Problem: Starting with the line with "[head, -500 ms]" in the entries below and going on through the line with "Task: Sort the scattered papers", output every line exactly and nothing more. No pictures.

Dataset content:
_ _ _ _ _
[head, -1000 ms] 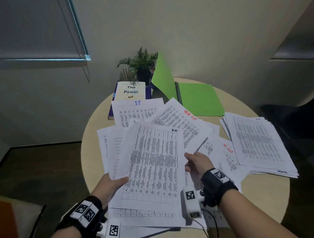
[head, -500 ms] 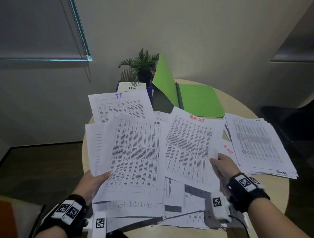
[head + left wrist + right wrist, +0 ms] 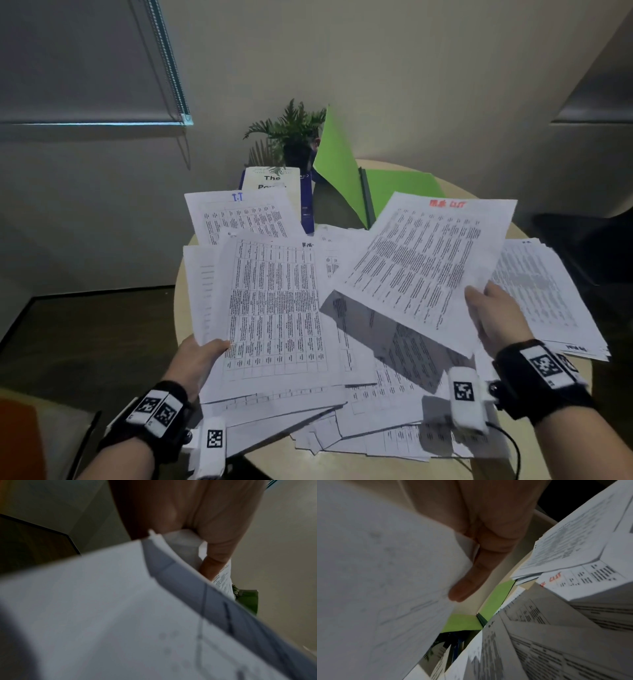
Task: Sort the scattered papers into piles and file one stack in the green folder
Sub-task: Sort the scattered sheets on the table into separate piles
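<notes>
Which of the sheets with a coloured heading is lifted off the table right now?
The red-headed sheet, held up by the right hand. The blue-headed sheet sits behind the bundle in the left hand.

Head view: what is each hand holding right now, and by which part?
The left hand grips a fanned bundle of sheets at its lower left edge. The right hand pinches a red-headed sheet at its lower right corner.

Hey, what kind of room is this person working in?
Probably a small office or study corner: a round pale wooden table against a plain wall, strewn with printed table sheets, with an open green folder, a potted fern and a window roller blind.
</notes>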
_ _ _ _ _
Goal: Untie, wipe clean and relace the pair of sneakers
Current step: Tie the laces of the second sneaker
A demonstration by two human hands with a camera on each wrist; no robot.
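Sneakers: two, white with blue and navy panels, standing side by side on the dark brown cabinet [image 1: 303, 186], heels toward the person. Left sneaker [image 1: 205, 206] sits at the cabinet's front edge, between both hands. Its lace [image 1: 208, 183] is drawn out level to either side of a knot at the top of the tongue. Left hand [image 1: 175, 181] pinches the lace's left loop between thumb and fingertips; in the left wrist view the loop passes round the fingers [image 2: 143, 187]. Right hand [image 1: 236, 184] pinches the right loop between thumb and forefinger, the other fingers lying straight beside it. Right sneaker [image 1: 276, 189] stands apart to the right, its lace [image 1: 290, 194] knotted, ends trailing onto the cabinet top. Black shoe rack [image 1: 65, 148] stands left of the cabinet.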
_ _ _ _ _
Answer:
[head, -500 ms] 
[head + left wrist + right wrist, +0 ms] 
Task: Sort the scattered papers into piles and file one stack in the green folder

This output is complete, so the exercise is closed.